3. Lean on those who love you back

When going through any type of change, especially the unwanted one, love, and support will recover and fortify you. Allow it.

4. Strategize – plan your stay or your getaway

After you’ve accepted the facts you cannot change, be wise and strategic in your actions. Examine the new situation for a while, gather the intel. If you feel you can accommodate to the change in your life, then work on that. If it’s truly unbearable and not something you can live with, focus on finding your getaway door and take it no matter what. You will be facing a few more changes after that, but at least this time it will be by your own choosing. Sometimes you win just by leaving the room or the conversation.

Let me give you a personal example. I was once completely unwillingly (not to mention against the laws of morality and the state) transferred to another position within the company without any offer of an alternative and with no apparent reason other than the fact that the person who did the job in question found her own getaway door and took it and I was left as “the only one qualified to take over the job effortlessly” (they tried to appeal to my vanity with this pitch). This new position, for which I got so malevolently screwed over, was so far from what I wanted and planned for my career that before the very incident I used to joke around that I wouldn’t be caught dead doing the job in question. Well, be careful what you say – fate has a rather dark sense of humor.

I did the job for a couple of months with zero effort, my head high and a big smile, as I planned my getaway. I will never forget the look on my ex-boss’s face when I shoved the “opportunity” down his throat (this is a metaphor, of course) and left the premises with my conscious clean, my integrity untouched and better things ahead of me. I didn’t even quarrel over the money they were left owing me – I left them to their own disgrace. Everybody who worked there envied me for the audacity, although I wouldn’t call it that, to get out of a rotten (un)professional relationship. Many of them admitted it to me in person as they poured despair into their black, bitter coffees. That brought me no joy – I am not malignant, but I could only advise them to plan their own getaway. And be careful with the sugar.

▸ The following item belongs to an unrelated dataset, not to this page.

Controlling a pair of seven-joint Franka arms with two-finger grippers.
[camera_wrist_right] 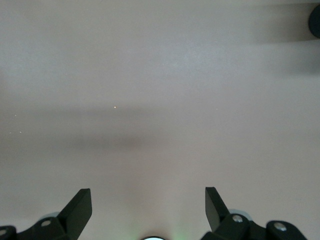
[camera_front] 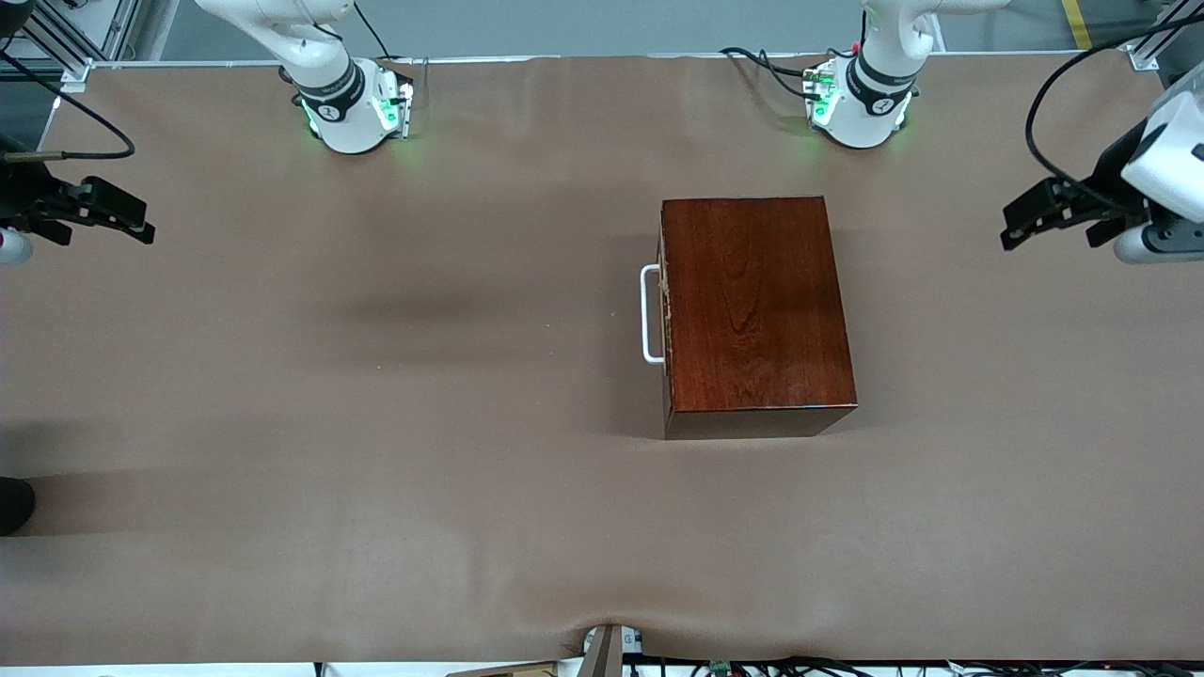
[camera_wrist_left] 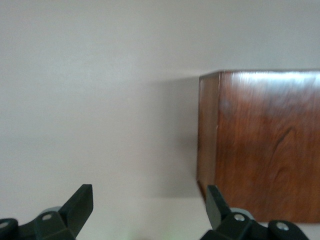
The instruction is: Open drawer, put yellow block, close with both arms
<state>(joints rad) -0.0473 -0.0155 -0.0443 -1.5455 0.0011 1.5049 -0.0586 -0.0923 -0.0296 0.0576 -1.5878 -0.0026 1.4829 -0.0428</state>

I find that there is some great dignity in knowing when to leave the conversation/relationship/job. Pick the moment that suits you. Or stay, but don’t complain to me then.

5. Add some color to your changed reality

If you are already drawn into an unwanted change in life and have to cope with the new reality every day, then add some color to it. Make a new dream, set up a new goal, start a new project, no matter how little it may seem at first (no goal is small!). Turn the negative energy into positive action – do something new that makes you feel good about yourself, something that makes you grow.

For me, picking up writing proved to be a remedy. It helps me express my feelings and dwellings and lose the negativity. So, when I start getting the bitter feeling of angst over the past injustices, I do something productive. Lately, it’s been doing research and writing. This is, of course, after I sweat it all out in the gym and fight the urge of stress eating. (I say you burn that chocolate bar before you eat it and if you still want it after, eat it guilt-free. It’s the best taste ever!)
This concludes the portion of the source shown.